Print all the data below exactly, without images.

▬▬▬▬▬▬▬▬▬▬

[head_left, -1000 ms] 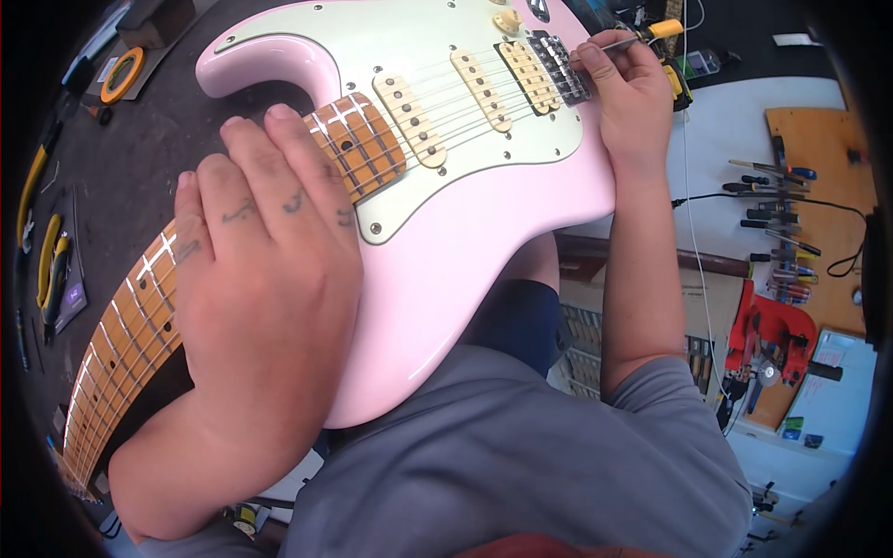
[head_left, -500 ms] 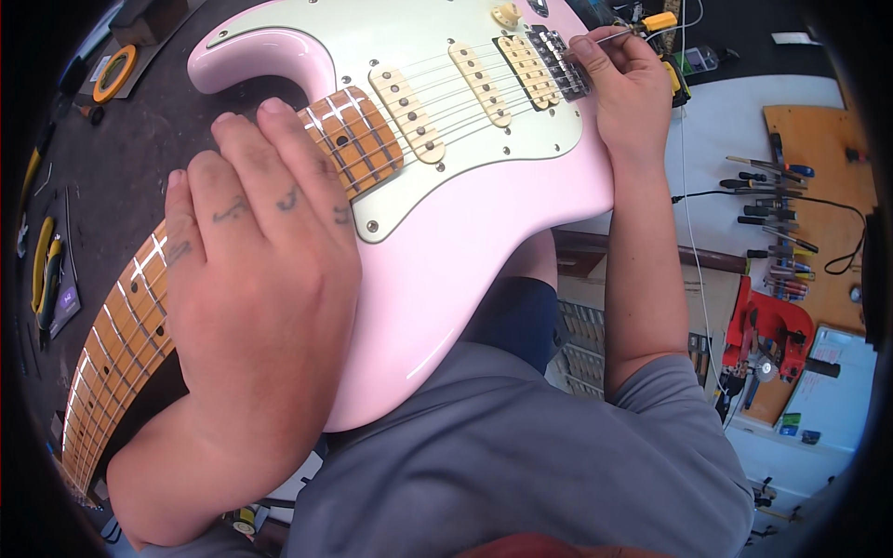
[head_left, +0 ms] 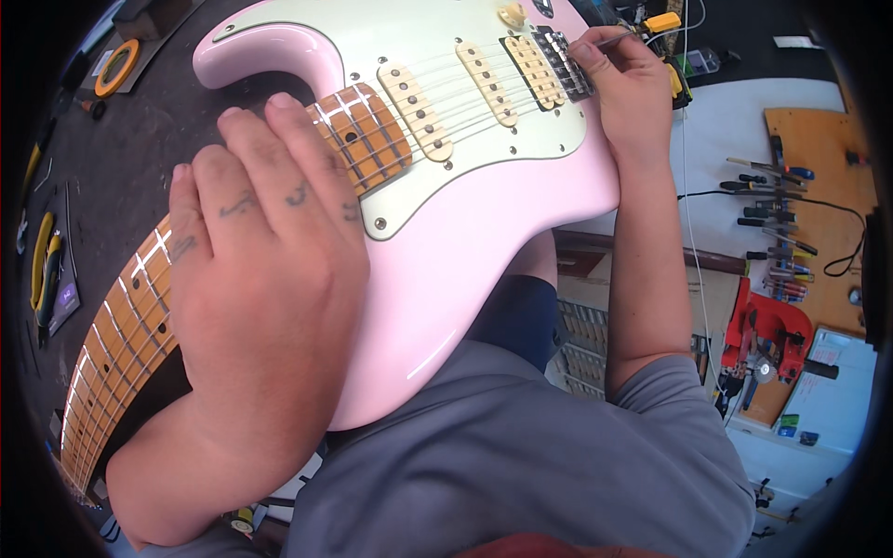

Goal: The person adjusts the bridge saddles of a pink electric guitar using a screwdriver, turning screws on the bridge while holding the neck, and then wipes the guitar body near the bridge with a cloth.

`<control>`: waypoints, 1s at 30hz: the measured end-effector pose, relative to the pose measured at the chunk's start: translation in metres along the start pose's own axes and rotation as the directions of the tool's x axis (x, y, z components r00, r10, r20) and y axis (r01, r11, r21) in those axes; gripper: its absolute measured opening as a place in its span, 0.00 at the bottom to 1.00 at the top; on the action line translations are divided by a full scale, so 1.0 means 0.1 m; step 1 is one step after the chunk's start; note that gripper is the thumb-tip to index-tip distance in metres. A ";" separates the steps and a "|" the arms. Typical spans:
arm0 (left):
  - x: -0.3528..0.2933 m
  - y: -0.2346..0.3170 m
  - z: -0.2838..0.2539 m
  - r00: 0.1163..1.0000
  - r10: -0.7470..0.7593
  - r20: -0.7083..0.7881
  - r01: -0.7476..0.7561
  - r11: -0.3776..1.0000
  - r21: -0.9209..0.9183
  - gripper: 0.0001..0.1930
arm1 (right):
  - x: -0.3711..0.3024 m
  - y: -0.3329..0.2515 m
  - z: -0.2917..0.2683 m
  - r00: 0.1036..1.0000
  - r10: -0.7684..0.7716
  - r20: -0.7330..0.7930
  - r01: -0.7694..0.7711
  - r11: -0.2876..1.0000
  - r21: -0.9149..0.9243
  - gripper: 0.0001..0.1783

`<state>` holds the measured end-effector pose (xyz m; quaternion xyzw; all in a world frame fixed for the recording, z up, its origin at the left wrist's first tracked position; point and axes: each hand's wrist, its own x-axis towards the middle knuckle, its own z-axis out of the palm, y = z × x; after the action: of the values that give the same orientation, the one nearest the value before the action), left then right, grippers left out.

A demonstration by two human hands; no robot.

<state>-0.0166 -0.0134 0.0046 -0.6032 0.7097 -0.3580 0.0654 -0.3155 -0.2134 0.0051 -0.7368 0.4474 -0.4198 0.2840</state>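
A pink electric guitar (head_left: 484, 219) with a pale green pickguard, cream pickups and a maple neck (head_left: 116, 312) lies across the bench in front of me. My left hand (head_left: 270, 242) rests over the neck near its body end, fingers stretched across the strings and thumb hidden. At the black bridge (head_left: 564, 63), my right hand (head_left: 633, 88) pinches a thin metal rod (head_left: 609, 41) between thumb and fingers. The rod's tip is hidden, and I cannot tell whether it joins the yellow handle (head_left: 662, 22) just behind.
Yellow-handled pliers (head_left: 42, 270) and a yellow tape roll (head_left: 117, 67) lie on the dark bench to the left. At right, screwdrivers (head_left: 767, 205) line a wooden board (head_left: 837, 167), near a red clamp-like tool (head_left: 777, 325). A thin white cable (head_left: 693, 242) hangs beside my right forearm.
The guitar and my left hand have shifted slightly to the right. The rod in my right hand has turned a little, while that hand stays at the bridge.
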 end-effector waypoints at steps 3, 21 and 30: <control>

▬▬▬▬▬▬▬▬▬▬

> TASK RESPONSE
[head_left, -1000 ms] 
[head_left, -500 ms] 
[head_left, +0 ms] 

Goal: The person adjusts the bridge saddles of a pink electric guitar using a screwdriver, turning screws on the bridge while holding the neck, and then wipes the guitar body near the bridge with a cloth.

`<control>`: waypoints, 1s at 30hz: the measured end-effector pose, relative to the pose measured at the chunk's start: translation in metres along the start pose's own axes and rotation as the directions of the tool's x axis (x, y, z components r00, r10, r20) and y axis (r01, r11, r21) in those axes; gripper: its absolute measured opening as a place in its span, 0.00 at the bottom to 1.00 at the top; on the action line translations are divided by a full scale, so 1.0 means 0.1 m; step 1 is one step after the chunk's start; note that gripper is the thumb-tip to index-tip distance in metres. A ";" separates the steps and a "|" the arms. Typical spans:
arm0 (left):
  - x: -0.3528..0.2933 m
  - y: -0.2346..0.3170 m
  - z: -0.2838..0.2539 m
  - r00: 0.1163..1.0000
  - r10: -0.7470..0.7593
  - r20: -0.7083..0.7881
  - r01: -0.7476..0.7561
  - r11: -0.3776..1.0000
  - r21: -0.9209..0.9183
  - gripper: 0.0001..0.1930
arm1 (right):
  - x: -0.3711..0.3024 m
  - y: -0.3329..0.2515 m
  - z: -0.2917..0.2683 m
  - r00: 0.1036..1.0000
  - r10: -0.7684..0.7716
  - r20: -0.7330..0.7930
  - r01: -0.7694..0.7711
  - r11: -0.2876..1.0000
  - r21: -0.9149..0.9243
  - gripper: 0.0001..0.1783

`<state>` holds the measured end-effector pose (xyz m; quaternion xyzw; all in a world frame fixed for the recording, z up, its origin at the left wrist's first tracked position; point and axes: each hand's wrist, its own x-axis towards the middle knuckle, its own z-axis out of the palm, y = z × x; after the action: of the values that give the same orientation, the one nearest the value before the action), left then right, grippers left out.

A demonstration by two human hands; no robot.

<state>-0.0166 -0.0134 0.0046 -0.6032 0.7097 -0.3580 0.0654 -0.3155 -0.2134 0.0051 -0.7368 0.4474 -0.4198 0.2840</state>
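A pink electric guitar (head_left: 484, 219) with a pale green pickguard, cream pickups and a maple neck (head_left: 116, 312) lies across the bench in front of me. My left hand (head_left: 270, 242) rests over the neck near its body end, fingers stretched across the strings and thumb hidden. At the black bridge (head_left: 564, 63), my right hand (head_left: 633, 88) pinches a thin metal rod (head_left: 609, 41) between thumb and fingers. The rod's tip is hidden, and I cannot tell whether it joins the yellow handle (head_left: 662, 22) just behind.
Yellow-handled pliers (head_left: 42, 270) and a yellow tape roll (head_left: 117, 67) lie on the dark bench to the left. At right, screwdrivers (head_left: 767, 205) line a wooden board (head_left: 837, 167), near a red clamp-like tool (head_left: 777, 325). A thin white cable (head_left: 693, 242) hangs beside my right forearm.
The guitar and my left hand have shifted slightly to the right. The rod in my right hand has turned a little, while that hand stays at the bridge.
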 end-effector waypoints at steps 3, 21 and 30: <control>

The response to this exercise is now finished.